- Problem to work on -
Repeat the listing exactly, line by line, and leave the pictures behind.

┌─ Material provided

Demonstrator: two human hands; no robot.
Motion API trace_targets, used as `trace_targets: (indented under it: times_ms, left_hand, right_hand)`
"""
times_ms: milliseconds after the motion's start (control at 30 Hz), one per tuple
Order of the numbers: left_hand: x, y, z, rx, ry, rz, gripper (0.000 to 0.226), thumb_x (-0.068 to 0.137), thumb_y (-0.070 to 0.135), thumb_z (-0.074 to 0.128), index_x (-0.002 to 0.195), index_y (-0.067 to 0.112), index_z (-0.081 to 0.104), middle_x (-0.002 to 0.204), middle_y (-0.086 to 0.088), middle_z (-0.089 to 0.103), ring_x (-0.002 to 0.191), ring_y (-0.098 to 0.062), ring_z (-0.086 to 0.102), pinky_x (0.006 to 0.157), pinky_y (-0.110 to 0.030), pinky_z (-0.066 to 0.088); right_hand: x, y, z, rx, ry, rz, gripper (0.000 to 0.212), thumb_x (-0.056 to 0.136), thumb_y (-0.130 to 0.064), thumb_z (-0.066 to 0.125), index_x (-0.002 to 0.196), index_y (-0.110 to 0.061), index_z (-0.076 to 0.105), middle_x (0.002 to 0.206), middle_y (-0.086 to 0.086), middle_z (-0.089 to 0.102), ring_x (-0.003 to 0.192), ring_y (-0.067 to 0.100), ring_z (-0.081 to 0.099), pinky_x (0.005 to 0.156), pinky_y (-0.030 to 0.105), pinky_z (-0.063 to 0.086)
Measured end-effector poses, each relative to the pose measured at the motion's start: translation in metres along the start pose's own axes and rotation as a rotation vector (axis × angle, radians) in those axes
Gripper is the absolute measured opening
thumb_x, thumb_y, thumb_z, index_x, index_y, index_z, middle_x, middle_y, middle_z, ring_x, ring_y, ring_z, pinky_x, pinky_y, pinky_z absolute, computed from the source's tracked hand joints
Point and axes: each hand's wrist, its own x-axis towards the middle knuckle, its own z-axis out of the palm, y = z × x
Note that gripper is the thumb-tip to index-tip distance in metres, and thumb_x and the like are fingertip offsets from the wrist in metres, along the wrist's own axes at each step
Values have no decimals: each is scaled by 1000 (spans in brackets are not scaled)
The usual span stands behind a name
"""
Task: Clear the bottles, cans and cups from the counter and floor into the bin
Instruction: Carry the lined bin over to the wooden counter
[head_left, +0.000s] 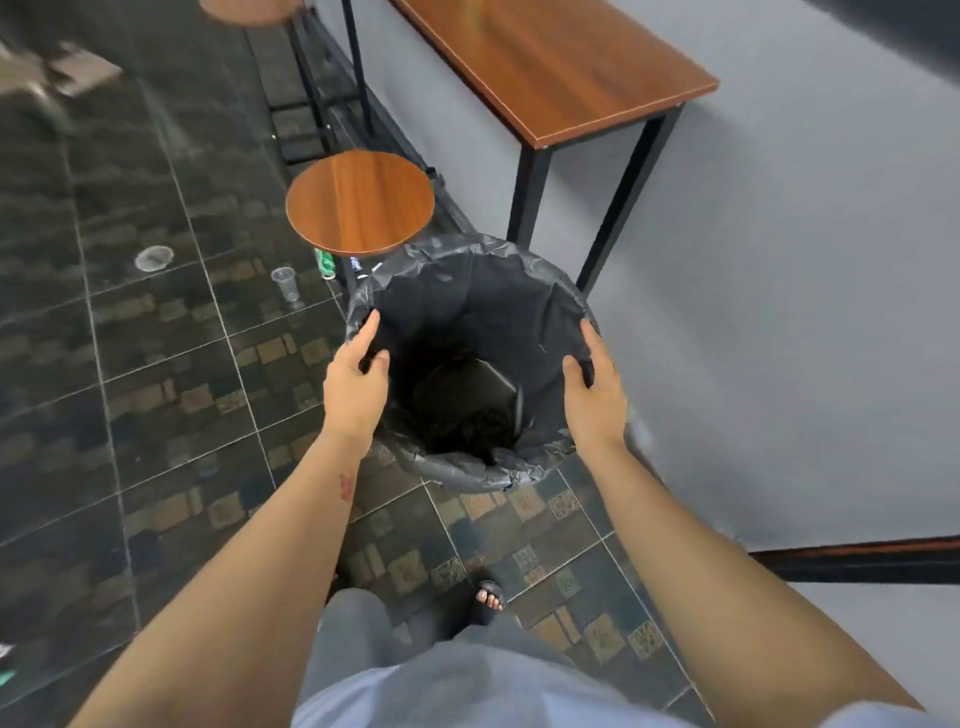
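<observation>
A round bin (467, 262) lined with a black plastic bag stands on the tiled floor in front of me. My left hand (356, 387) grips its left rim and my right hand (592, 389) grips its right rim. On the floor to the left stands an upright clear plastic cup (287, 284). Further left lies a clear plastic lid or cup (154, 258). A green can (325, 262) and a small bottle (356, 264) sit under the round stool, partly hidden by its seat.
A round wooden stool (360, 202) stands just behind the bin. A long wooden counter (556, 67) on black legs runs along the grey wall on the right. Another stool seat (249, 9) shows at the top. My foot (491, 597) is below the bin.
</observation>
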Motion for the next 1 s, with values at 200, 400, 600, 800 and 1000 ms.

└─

- Expected answer -
Demonstrator: two human hands; no robot.
Motion API trace_targets, used as `trace_targets: (indented under it: times_ms, left_hand, right_hand)`
"""
times_ms: milliseconds after the motion's start (control at 30 Hz), one per tuple
Order of the numbers: left_hand: x, y, z, rx, ry, rz, gripper (0.000 to 0.226), thumb_x (-0.068 to 0.137), thumb_y (-0.070 to 0.135), thumb_z (-0.074 to 0.128), index_x (-0.002 to 0.195), index_y (-0.067 to 0.112), index_z (-0.081 to 0.104), middle_x (-0.002 to 0.204), middle_y (-0.086 to 0.088), middle_z (-0.089 to 0.103), ring_x (-0.002 to 0.191), ring_y (-0.098 to 0.062), ring_z (-0.086 to 0.102), pinky_x (0.006 to 0.157), pinky_y (-0.110 to 0.030), pinky_z (-0.066 to 0.088); right_hand: x, y, z, rx, ry, rz, gripper (0.000 to 0.212), thumb_x (-0.056 to 0.136), thumb_y (-0.130 to 0.064), thumb_z (-0.066 to 0.125), index_x (-0.002 to 0.196), index_y (-0.110 to 0.061), index_z (-0.076 to 0.105), middle_x (0.002 to 0.206), middle_y (-0.086 to 0.086), middle_z (-0.089 to 0.102), ring_x (-0.003 to 0.192), ring_y (-0.067 to 0.100), ring_z (-0.081 to 0.099), pinky_x (0.005 to 0.156), pinky_y (-0.030 to 0.105), pinky_z (-0.063 to 0.086)
Measured end-effector poses, each relative to the pose measured at the motion's start: translation in metres along the start pose's own axes and rotation as a rotation vector (axis × angle, radians) in those axes
Gripper is the absolute measured opening
thumb_x, thumb_y, thumb_z, index_x, index_y, index_z, middle_x, middle_y, middle_z, ring_x, ring_y, ring_z, pinky_x, pinky_y, pinky_z absolute, computed from the source's tracked hand joints
Point and axes: each hand's wrist, its own x-axis towards the middle knuckle, its own z-axis out of the palm, y = z × x
Note that gripper is the thumb-tip to index-tip distance in metres, and thumb_x and the like are fingertip offsets from the wrist in metres, along the wrist's own axes at each step
Values have no decimals: each is scaled by 1000 (spans in brackets are not scaled)
The usual span stands behind a name
"""
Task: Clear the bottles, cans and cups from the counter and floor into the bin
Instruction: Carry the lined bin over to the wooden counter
[head_left, +0.000s] 
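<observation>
A round bin (467, 262) lined with a black plastic bag stands on the tiled floor in front of me. My left hand (356, 387) grips its left rim and my right hand (592, 389) grips its right rim. On the floor to the left stands an upright clear plastic cup (287, 284). Further left lies a clear plastic lid or cup (154, 258). A green can (325, 262) and a small bottle (356, 264) sit under the round stool, partly hidden by its seat.
A round wooden stool (360, 202) stands just behind the bin. A long wooden counter (556, 67) on black legs runs along the grey wall on the right. Another stool seat (249, 9) shows at the top. My foot (491, 597) is below the bin.
</observation>
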Motion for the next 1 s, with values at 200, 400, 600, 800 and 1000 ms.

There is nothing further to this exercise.